→ **What to produce**
In the listing beneath this line, copy exactly the lines starting with the one containing "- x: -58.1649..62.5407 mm" and going on through the one containing "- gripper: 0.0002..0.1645".

*** Information provided ***

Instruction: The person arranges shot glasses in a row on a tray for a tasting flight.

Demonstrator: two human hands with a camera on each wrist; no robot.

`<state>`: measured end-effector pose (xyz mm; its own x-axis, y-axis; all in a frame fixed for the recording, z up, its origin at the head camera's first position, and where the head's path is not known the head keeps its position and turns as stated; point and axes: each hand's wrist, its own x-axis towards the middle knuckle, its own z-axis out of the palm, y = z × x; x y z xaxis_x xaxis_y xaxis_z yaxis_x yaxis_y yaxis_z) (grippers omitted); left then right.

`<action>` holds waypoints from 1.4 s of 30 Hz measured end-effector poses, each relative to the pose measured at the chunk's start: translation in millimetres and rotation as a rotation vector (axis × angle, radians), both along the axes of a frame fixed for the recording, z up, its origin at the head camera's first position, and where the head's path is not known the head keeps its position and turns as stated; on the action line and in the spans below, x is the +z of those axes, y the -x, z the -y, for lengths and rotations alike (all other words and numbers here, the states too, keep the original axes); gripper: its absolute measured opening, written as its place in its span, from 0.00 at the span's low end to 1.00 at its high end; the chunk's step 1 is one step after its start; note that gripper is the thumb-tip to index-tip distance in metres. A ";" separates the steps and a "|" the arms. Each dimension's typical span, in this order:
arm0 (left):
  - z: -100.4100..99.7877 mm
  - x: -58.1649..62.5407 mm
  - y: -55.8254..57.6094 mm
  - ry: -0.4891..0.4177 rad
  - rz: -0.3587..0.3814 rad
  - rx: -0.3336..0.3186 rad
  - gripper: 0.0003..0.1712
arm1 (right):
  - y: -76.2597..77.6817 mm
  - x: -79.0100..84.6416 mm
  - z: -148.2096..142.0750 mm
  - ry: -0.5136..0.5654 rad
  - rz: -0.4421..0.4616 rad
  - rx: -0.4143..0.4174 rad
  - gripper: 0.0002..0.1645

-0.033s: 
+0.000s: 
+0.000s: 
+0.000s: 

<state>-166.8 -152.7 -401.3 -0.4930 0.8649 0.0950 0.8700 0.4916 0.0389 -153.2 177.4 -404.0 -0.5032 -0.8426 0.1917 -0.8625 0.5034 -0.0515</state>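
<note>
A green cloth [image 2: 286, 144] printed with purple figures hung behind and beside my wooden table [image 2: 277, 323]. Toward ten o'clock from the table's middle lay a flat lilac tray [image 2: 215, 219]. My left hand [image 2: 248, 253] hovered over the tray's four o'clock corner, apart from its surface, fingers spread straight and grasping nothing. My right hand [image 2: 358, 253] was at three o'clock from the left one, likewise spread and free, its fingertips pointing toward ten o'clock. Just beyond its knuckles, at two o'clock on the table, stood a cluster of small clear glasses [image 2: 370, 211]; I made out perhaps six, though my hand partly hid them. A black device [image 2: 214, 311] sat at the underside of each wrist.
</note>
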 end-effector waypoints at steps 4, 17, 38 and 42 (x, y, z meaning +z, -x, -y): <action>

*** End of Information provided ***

→ **Output**
  - x: -58.1649..62.5407 mm
  - y: -55.8254..57.6094 mm
  - ry: -0.4891..0.4177 rad
  - rz: -0.3587..0.3814 rad
  - rx: -0.3336..0.3186 rad
  - gripper: 0.0003..0.1712
arm1 (right):
  - y: -76.2597..77.6817 mm
  - x: -79.0100..84.6416 mm
  - z: -148.2096..142.0750 mm
  - ry: -0.5136..0.5654 rad
  - rz: -0.4421..0.4616 rad
  - rx: -0.4143..0.4174 rad
  - gripper: 0.0002..0.1645

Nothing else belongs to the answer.